-- Work item --
The answer must consist of every line below containing "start".

-- The input --
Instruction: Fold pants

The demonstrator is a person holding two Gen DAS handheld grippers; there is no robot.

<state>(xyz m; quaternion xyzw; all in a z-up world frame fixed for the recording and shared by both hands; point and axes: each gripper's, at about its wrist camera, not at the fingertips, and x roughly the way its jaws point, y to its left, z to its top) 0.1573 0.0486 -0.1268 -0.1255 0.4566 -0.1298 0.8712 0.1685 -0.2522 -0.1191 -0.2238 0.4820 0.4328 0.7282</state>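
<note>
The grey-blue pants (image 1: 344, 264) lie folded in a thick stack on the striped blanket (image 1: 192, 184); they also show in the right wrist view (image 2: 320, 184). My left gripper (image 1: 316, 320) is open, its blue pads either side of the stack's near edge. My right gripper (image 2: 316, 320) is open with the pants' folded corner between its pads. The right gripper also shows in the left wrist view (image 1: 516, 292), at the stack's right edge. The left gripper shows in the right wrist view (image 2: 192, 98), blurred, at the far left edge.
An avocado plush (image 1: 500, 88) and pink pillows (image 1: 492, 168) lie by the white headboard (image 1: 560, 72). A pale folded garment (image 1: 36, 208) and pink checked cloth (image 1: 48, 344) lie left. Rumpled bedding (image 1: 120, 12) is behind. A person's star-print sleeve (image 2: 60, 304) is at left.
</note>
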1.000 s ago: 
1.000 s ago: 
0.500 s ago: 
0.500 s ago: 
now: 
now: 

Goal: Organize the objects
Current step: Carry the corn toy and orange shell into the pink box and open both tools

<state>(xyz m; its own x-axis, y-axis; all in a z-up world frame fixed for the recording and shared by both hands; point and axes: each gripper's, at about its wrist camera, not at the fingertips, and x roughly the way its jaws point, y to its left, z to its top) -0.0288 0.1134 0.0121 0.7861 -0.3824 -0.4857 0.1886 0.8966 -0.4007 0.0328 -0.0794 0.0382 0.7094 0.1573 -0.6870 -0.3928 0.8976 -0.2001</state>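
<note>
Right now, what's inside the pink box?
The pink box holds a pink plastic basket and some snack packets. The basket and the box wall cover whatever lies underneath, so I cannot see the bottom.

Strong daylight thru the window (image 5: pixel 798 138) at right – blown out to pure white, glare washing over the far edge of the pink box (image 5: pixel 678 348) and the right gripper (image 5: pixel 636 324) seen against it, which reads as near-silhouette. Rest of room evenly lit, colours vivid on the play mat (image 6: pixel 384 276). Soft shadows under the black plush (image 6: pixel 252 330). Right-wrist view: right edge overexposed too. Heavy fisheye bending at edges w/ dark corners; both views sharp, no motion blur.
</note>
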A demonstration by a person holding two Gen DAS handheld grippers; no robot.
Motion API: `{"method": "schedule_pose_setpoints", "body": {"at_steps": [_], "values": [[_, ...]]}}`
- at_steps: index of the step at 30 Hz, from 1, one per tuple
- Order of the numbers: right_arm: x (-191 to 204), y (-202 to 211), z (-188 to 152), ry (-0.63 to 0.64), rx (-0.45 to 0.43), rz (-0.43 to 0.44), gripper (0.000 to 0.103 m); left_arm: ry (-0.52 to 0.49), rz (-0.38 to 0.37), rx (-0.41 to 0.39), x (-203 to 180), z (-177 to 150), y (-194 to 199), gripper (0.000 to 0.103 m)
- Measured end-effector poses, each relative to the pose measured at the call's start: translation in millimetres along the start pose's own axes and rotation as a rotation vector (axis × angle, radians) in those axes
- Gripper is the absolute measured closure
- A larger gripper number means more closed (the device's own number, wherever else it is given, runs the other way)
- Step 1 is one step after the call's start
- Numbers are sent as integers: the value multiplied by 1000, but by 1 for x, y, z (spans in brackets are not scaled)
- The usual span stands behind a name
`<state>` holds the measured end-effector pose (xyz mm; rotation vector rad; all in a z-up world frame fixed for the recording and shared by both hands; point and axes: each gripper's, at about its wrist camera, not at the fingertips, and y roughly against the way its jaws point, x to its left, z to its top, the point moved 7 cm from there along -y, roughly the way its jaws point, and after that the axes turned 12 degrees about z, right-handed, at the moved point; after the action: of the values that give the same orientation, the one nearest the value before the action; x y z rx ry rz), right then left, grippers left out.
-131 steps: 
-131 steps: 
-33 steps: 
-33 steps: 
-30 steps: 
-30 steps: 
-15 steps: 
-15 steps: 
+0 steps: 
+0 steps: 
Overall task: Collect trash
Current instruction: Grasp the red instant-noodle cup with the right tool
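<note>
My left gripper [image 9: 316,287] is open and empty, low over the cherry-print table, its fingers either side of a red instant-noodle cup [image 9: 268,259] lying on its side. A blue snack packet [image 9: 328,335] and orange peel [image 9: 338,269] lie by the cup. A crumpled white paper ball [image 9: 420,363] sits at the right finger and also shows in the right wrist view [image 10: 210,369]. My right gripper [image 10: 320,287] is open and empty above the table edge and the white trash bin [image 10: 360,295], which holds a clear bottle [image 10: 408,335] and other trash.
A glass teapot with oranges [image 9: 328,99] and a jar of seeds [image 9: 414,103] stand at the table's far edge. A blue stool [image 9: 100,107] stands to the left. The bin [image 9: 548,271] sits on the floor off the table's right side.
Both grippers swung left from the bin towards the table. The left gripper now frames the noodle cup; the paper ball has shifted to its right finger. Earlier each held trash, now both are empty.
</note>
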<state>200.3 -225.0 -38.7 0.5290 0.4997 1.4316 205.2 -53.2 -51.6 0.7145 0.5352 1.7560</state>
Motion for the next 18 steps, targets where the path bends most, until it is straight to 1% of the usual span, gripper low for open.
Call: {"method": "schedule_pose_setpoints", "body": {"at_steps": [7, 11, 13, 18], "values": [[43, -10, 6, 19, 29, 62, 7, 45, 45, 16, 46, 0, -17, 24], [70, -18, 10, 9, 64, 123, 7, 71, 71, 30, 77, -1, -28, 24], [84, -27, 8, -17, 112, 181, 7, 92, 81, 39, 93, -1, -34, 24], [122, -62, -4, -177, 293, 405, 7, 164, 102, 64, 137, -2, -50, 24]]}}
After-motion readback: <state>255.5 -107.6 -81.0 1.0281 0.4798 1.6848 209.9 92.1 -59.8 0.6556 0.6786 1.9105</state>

-- Exercise solution --
- Measured end-effector poses, each relative to the pose measured at the call's start: translation in millimetres along the start pose's own axes and rotation as a rotation vector (axis × angle, radians) in those axes
- Step 1 is one step after the call's start

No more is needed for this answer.